Los primeros esfuerzos para abordar estas preocupaciones no neuronales se centraron en las células neuronales derivadas del tumor C-1300 de neuroblastoma de ratón (por ejemplo, N1E-115)) o la línea celular de neuroblastoma humano SH-SY5Y. Sin embargo, los avances posteriores en biología molecular permiten el uso de células madre neurales (NSC). Las NSC son células no comprometidas con potencial de autorrenovación y la capacidad de diferenciarse en células de todos los linajes neuronales. Estas células pueden derivarse de varias fuentes tales como células madre embrionarias pluripotentes aisladas del blastocisto, sangre de cordón umbilical humano, células madre pluripotentes inducidas y progenitores somáticos multipotentes derivados de varios tejidos incluyendo el SNC. Electrofisiológicamente, estas células poseen corrientes Na ⁺, K ⁺ y Ca ²⁺ que se asemejan a los patrones conocidos descritos para sus homólogos neuronales in vivo, incluso en etapas tempranas de diferenciación. Además, estas células también son capaces de formar sinapsis rudimentarias, pero funcionales, glutamatérgicas y GABAérgicas en cultivo. Las limitaciones en el uso de células obtenidas de adultos ofrecen un potencial de linaje neural limitado y senesce después de solo unos pocos pasajes (Jakel, Schneider, & Svendsen, 2004). Además, los cultivos NSC pueden poseer mezclas de neuronas tanto indiferenciadas como diferenciadas, para lo cual algunas neuronas son inmaduras en el desarrollo, y por lo tanto dificultan la extrapolación de datos al adulto en condición in vivo.
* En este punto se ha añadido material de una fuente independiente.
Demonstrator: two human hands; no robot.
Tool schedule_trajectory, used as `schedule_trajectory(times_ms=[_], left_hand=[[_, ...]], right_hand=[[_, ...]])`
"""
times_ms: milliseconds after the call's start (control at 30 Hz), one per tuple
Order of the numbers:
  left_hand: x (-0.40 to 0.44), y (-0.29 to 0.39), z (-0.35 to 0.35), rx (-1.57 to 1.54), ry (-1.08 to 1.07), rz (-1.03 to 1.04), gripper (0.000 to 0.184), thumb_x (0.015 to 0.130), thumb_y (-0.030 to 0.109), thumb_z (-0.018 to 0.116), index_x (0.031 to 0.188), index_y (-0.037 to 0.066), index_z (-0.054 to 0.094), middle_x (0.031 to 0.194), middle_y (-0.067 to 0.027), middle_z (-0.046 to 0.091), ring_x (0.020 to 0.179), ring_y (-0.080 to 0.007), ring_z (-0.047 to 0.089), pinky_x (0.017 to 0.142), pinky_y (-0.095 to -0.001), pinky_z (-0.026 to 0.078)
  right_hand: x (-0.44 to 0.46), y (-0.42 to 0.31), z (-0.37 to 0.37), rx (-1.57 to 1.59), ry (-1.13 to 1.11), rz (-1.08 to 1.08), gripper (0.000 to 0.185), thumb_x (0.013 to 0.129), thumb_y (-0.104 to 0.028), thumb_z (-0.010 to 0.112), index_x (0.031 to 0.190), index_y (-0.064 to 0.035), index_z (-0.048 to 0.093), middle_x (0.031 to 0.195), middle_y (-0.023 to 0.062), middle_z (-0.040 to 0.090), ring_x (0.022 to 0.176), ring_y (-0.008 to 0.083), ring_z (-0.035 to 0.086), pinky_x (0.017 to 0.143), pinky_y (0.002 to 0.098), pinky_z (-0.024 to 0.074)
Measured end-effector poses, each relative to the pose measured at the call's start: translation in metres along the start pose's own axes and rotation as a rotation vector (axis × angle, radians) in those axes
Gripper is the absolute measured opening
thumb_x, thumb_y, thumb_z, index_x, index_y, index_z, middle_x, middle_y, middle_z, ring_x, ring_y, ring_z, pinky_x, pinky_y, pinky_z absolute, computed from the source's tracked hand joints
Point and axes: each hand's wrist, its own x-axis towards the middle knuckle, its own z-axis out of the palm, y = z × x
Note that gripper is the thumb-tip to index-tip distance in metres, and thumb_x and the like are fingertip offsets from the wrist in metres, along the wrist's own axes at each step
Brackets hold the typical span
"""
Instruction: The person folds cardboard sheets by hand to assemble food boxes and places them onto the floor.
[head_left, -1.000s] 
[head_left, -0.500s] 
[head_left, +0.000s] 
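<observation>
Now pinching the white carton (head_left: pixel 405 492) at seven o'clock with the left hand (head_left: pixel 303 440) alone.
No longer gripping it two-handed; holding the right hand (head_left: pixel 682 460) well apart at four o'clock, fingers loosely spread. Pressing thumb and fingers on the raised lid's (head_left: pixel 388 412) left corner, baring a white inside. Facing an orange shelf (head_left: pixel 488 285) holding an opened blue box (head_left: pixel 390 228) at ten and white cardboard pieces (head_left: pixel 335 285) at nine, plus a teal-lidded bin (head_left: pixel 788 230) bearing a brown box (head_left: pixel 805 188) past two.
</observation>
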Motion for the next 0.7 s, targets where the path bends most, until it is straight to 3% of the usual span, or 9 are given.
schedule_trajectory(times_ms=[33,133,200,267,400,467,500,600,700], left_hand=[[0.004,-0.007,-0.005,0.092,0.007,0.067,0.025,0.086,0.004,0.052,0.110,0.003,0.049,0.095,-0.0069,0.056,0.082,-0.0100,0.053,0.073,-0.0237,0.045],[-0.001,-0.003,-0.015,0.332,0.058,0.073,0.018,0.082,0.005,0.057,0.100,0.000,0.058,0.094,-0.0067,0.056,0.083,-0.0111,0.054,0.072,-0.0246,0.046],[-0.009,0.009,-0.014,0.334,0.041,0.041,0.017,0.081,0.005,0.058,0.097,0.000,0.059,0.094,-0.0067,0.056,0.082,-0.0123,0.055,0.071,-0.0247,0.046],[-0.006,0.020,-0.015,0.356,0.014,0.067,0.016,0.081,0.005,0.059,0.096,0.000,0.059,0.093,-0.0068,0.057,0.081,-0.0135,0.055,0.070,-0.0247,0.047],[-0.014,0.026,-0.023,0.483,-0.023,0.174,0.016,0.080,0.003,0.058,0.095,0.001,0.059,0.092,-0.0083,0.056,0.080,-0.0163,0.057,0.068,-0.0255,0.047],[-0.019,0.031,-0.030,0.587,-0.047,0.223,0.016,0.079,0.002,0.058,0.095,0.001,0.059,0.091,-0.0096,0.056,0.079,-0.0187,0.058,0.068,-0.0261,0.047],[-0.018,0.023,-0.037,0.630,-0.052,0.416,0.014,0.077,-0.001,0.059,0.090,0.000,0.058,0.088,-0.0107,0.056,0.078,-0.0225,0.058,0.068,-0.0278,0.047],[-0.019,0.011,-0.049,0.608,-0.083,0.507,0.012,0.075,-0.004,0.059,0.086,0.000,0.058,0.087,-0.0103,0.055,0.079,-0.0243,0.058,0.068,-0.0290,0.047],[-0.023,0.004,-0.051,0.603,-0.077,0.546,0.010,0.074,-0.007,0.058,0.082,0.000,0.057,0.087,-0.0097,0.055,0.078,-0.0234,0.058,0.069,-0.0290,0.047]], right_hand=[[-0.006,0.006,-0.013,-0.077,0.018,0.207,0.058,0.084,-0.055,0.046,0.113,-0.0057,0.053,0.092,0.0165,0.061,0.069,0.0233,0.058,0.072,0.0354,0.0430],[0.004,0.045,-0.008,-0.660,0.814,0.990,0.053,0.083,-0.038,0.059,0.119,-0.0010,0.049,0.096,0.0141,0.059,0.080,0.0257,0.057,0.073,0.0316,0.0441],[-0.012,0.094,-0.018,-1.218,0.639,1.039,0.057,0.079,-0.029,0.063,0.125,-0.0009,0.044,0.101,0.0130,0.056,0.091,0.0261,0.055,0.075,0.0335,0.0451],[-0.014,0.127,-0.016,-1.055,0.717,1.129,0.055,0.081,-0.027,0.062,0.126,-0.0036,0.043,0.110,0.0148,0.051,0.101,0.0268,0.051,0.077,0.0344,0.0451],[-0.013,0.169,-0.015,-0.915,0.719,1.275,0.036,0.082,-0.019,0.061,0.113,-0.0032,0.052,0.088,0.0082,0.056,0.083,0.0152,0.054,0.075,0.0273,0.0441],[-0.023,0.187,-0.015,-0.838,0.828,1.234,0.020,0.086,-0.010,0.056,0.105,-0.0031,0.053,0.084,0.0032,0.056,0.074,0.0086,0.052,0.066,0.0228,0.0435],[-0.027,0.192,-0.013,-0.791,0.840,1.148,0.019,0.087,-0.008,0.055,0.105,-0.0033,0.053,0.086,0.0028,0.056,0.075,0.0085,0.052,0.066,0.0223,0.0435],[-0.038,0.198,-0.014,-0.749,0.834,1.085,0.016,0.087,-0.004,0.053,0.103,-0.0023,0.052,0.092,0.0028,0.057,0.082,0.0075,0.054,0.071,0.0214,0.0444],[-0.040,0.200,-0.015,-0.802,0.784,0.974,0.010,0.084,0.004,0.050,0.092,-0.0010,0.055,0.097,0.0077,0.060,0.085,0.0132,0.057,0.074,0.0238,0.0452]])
Cultivos primarios neuronales disociados

Aumentando su complejidad, los cultivos primarios neuronales disociados representan otra preparación tisular común. Estos cultivos se disocian mecánica y enzimáticamente de diversas regiones del cerebro (por ejemplo, hipocampo, corteza, cerebelo, cuerpo estriado, mesencéfalo, ganglio cervical superior, etc.) y consisten en un tipo de célula neuronal predominante, una co-mezcla de diferentes poblaciones neuronales o mixtas cultivos neuronales-gliales. Las neuronas y astrocitos disociados conservan gran parte de su capacidad funcional in vitro, lo que permite que estas preparaciones aborden muchos procesos importantes observados en la condición in vivo, como la dinámica de red y las interacciones neuronal-gliales, pero las neuronas disociadas no se pueden mantener en cultivo por períodos prolongados de tiempo y por lo tanto se requiere que estén recién aislados y cultivados de forma regular.

Modelos de organoides neuronales tridimensionales (3D)

El modelo neuronal 3D representa el siguiente nivel de complejidad para los modelos in vitro del SNC. Al igual que las preparaciones bidimensionales (2D) discutidas anteriormente, los cultivos de células cerebrales 3D pueden consistir en una co-mezcla de diferentes poblaciones neuronales y no neuronales. Curiosamente, en lugar de cultivarse en una monocapa plana tradicional, se crean cultivos cerebrales 3D de hasta 10 diámetros celulares de espesor dentro de cultivos reagregados o esféricos (es decir, esferoides), cultivos de hidrogel/andamiaje o cultivos de biorreactores rotatorios con agregados celulares o microportadores . Cuando se cultivan en un entorno 3D, las células neuronales demuestran una mejor supervivencia y se comportan de manera diferente en comparación con los modelos 2D tradicionales. Como tales, estos modelos promueven un mejor desarrollo de la funcionalidad de canal iónico activado por voltaje nativo, potenciales de membrana en reposo, dinámica intracelular de Ca2 +, intercambio Na+/H+, neurogénesis y diferenciación potenciada, formación de sinapsis, movilidad neuronal y mielinización axónica (Lancaster y Knoblich, 2014; Lancaster et al., 2013; LaPlaca et al., 2010; van Vliet et al., 2007).